Filmworks IV par Messiaenique
Dans la famille des bandes-sons créées par John Zorn, je demande le quatrième volume de la série Filmworks. Proposant cinq compositions pour des films réalisés entre 1993 et 1995, son intérêt réside dans la démonstration des capacités de Zorn à jouer les bonnes cartes quand bien même les moyens sont dérisoires. L'inclusion de productions low-budget ne pénalise pas ce volume, même si on aura du mal à trouver un point commun entre chaque composition ; mais c'est un peu ce qu'on attend du patron de Tzadik... Nous surprendre à chaque coin de piste.
On commence avec « Pueblo », composition à l'ambiance western bien prononcée et au groove ultra-soigné de son all-star combo (les habitués type Ribot, Coleman ou Baron), et l'une des grandes favorites de son auteur. On s'imagine facilement en train de traverser un village mexicain déserté, une bande de vautours dessinant des cercles dans un ciel bleu percé par un soleil implacable. Est-ce là une lettre d'amour adressée à Ennio Morricone ? Difficile en tout cas de ne pas trouver cela répétitif au bout de quelques minutes, le thème variant très peu.

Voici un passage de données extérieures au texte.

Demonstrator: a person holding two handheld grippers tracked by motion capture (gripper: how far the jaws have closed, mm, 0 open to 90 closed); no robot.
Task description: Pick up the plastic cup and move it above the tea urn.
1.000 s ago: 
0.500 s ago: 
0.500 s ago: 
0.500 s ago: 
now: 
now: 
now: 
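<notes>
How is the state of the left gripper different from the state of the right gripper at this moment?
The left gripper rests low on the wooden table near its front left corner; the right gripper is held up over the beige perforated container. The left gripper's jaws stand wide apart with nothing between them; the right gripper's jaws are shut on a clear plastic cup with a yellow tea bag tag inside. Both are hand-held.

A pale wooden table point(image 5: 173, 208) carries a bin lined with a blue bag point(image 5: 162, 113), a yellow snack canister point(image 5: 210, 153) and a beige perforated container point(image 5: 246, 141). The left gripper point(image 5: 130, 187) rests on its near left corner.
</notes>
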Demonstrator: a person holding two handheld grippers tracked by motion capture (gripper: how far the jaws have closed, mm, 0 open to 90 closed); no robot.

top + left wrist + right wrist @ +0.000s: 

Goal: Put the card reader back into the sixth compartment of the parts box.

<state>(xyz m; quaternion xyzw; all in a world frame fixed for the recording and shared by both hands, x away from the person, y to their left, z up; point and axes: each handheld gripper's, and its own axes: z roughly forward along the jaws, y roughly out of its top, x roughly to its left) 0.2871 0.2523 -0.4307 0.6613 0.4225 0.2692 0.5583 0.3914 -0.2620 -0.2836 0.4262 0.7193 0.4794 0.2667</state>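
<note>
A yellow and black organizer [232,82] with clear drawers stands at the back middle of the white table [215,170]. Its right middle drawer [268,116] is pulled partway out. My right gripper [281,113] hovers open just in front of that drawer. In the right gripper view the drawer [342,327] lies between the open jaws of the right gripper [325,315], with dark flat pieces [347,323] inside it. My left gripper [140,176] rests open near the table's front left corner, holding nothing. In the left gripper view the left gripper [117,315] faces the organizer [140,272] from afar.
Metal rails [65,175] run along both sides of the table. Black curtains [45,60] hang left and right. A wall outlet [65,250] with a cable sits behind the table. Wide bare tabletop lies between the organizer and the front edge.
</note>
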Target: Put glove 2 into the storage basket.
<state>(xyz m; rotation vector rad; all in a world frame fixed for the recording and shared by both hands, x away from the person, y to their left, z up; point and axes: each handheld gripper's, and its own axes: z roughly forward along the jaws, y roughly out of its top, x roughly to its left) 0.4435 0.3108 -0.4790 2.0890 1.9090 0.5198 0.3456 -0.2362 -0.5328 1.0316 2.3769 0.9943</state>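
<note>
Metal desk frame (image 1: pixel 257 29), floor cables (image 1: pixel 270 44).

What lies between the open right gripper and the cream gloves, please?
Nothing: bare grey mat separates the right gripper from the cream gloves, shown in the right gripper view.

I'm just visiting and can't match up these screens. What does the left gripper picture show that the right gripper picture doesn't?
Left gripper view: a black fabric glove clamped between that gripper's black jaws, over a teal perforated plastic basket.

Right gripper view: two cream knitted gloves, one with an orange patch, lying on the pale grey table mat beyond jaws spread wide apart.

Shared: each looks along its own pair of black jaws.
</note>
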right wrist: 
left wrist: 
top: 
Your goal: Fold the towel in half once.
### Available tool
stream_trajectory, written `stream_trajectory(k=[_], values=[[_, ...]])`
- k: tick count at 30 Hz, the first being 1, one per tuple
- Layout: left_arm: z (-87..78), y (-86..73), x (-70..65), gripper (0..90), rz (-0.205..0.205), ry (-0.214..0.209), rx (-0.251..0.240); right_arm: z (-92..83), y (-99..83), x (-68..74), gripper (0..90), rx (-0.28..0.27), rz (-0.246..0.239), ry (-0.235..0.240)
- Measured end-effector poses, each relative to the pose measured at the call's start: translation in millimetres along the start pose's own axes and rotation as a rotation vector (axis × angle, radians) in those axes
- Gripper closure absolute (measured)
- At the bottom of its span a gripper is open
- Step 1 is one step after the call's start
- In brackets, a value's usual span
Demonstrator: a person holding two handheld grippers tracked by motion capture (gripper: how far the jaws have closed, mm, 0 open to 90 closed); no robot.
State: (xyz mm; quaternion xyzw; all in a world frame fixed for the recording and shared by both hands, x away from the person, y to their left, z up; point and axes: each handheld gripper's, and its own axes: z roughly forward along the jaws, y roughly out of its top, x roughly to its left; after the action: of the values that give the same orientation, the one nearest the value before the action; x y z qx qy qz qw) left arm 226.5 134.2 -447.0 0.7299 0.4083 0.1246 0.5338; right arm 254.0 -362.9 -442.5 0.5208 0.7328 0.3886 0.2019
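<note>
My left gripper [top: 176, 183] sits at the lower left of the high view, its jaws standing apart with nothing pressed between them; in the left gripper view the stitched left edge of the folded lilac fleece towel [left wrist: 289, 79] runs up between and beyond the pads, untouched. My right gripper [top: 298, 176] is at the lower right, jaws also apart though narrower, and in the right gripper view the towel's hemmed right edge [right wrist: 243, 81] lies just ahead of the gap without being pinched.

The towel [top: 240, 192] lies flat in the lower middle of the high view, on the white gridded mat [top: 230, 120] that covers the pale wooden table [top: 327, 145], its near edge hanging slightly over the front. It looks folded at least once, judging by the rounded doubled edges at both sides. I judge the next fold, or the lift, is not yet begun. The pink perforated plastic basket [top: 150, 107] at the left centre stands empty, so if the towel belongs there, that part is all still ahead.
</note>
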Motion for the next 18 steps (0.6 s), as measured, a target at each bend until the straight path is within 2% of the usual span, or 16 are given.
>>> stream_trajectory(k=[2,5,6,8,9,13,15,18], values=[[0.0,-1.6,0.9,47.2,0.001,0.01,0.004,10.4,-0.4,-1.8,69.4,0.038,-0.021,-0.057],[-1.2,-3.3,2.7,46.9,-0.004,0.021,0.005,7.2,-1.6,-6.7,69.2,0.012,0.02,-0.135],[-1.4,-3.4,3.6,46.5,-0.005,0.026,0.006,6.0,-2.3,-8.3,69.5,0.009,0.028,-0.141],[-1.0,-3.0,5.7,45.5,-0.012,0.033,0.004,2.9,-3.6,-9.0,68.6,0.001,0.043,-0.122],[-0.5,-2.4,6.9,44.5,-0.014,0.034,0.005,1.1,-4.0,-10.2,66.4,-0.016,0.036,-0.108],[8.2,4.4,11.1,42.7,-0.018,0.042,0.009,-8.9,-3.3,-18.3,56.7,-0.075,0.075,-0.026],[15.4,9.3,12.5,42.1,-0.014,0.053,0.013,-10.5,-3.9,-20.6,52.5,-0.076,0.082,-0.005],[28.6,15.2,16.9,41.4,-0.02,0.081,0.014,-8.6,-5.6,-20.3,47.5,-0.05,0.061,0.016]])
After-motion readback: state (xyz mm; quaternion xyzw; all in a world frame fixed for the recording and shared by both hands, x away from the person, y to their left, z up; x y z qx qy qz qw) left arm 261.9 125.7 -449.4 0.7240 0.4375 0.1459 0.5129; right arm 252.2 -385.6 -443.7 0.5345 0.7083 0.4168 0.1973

Pour la suite « Elegant Spanking », il faut imaginer un film lesbien érotique en noir et blanc – là encore un titre assez suggestif, n'est-ce pas ? Ici, Zorn opte pour des percussions en métal et bois (vibraphone, cloches, woodbells) ; un choix dicté par la nature du film, qui montre « suffisamment de peau à l'écran »... Exit donc les congas, bongos et autres djembés : le tout se joue en résonances, jusqu'aux roulements de cymbales qui closent cette musique douce, sensuelle, parfois marquée de légers accords dissonants.
« Credits Included » place Zorn aux manettes pour accompagner le documentaire de Jalal Toufic ; pour des raisons de budget, il manipule des sons préenregistrés. Au cours de cette dizaine de minutes, on passe d'une saturation bruyante à de courts silences troublés par des clusters de notes légères et syncopées. Le film capturant sur le vif le quotidien de jeunes libanais, on comprend l'utilisation de sonorités arabes, qui se font moins discrètes dans les dernières minutes. On pourra juger cette pièce un poil répétitive, contrairement à « Maogai », une suite et ses variations pour piano seul. Interprétées avec brio par Kyoko Kuroda, pianiste tokyoïte relativement connue de la scène alternative de la capitale nippone, on peut déplorer ici une qualité d'enregistrement loin d'être optimale. Cela n'est pas gênant en soi, on capture malgré tout la beauté fugace de l'ensemble. Quant à la nature du film, le secret reste bien gardé.
S/M + More finit sur un morceau plus long, « Lot of Fun for the Evil One », formé avec l'aide de David Shea à partir d'une sélection de vingt-cinq boucles sonores prises sur des disques aux origines obscures. Aux élucubrations d'Aleister Crowley succèdent des bruits de perceuse, ce qui n'est pas sans rappeler d'autres travaux comme « Beuysblock ». Cet essai transpire l'affaire vite réglée, pourtant la pièce se suit avec intérêt : coup de passe-passe zornien qui clôt ce volume des Filmworks avec dix minutes évocatrices des paysages sonores de Mark Morgan.